● Exercise details: Return the lines from the start of the data through the line with "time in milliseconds". Include both of those lines and no others.
+++ Dataset section +++
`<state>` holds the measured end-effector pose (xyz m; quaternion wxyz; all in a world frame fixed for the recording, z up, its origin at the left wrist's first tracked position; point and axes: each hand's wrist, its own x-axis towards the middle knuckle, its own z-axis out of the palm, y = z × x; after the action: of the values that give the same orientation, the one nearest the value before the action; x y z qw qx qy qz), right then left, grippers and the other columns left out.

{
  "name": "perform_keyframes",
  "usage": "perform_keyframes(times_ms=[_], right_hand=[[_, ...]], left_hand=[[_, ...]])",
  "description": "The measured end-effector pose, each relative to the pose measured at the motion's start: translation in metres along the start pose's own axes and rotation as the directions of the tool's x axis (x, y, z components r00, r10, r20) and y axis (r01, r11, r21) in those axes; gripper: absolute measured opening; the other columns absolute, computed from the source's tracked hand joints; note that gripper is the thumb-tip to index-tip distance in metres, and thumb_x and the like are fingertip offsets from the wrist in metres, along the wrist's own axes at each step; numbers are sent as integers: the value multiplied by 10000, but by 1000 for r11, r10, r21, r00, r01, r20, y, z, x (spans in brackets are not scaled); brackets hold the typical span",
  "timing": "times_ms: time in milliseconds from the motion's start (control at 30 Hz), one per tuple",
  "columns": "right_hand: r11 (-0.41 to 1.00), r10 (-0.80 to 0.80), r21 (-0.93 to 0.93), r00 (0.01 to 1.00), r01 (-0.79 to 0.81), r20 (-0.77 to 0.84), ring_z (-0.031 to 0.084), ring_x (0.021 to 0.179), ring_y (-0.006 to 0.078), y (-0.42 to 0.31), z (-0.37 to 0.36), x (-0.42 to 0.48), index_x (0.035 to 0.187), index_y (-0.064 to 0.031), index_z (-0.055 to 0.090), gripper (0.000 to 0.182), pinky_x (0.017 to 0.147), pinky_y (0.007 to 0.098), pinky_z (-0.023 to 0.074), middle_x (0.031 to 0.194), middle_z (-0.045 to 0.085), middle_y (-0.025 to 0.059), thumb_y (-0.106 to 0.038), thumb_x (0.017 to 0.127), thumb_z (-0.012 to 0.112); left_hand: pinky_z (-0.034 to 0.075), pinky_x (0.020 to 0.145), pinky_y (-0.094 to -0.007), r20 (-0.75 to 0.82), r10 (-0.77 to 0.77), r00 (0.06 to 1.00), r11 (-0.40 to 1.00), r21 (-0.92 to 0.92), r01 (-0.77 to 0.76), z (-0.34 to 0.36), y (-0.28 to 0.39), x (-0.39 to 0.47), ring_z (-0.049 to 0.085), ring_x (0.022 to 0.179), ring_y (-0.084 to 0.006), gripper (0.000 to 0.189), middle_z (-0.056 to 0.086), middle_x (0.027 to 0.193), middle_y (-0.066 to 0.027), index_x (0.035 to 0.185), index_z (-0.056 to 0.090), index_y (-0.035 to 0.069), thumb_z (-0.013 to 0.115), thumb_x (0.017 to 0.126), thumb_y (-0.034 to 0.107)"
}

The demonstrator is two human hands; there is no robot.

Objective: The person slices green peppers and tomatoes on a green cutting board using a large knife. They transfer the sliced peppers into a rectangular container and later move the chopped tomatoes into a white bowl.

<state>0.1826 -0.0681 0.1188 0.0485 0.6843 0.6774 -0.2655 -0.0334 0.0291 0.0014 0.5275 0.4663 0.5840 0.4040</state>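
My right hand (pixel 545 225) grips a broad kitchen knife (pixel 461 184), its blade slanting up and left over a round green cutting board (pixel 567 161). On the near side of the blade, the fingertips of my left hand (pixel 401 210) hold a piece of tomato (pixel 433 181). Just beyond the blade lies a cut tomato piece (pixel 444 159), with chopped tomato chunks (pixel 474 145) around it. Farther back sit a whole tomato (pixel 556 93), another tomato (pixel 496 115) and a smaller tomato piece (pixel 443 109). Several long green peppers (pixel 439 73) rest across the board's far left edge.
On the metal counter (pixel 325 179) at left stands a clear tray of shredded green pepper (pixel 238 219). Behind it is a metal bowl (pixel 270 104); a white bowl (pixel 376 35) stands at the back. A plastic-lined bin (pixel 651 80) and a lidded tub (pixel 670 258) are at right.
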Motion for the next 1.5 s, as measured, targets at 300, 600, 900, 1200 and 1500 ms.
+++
● Exercise result:
`<state>` holds the measured end-effector pose (xyz m; quaternion wxyz; all in a world frame fixed for the recording, z up, its origin at the left wrist's first tracked position; point and axes: each hand's wrist, its own x-axis towards the middle knuckle, its own z-axis out of the palm, y = z × x; after the action: of the values that give the same orientation, the one nearest the value before the action; x y z qw qx qy qz), right then left, grippers and the other columns left out.

{
  "name": "perform_keyframes",
  "usage": "perform_keyframes(times_ms=[_], right_hand=[[_, ...]], left_hand=[[_, ...]])",
  "description": "The measured end-effector pose, each relative to the pose measured at the motion's start: translation in metres along the start pose's own axes and rotation as the directions of the tool's x axis (x, y, z components r00, r10, r20) and y axis (r01, r11, r21) in those axes; gripper: absolute measured opening; the other columns absolute, computed from the source's tracked hand joints; note that gripper is the thumb-tip to index-tip distance in metres, and thumb_x and the like are fingertip offsets from the wrist in metres, along the wrist's own axes at each step; numbers are sent as integers: the value multiplied by 10000, but by 1000 for r11, r10, r21, r00, r01, r20, y, z, x (spans in brackets are not scaled); brackets hold the typical span",
  "timing": "times_ms: time in milliseconds from the motion's start (control at 30 Hz), one per tuple",

Nothing more belongs to this exercise.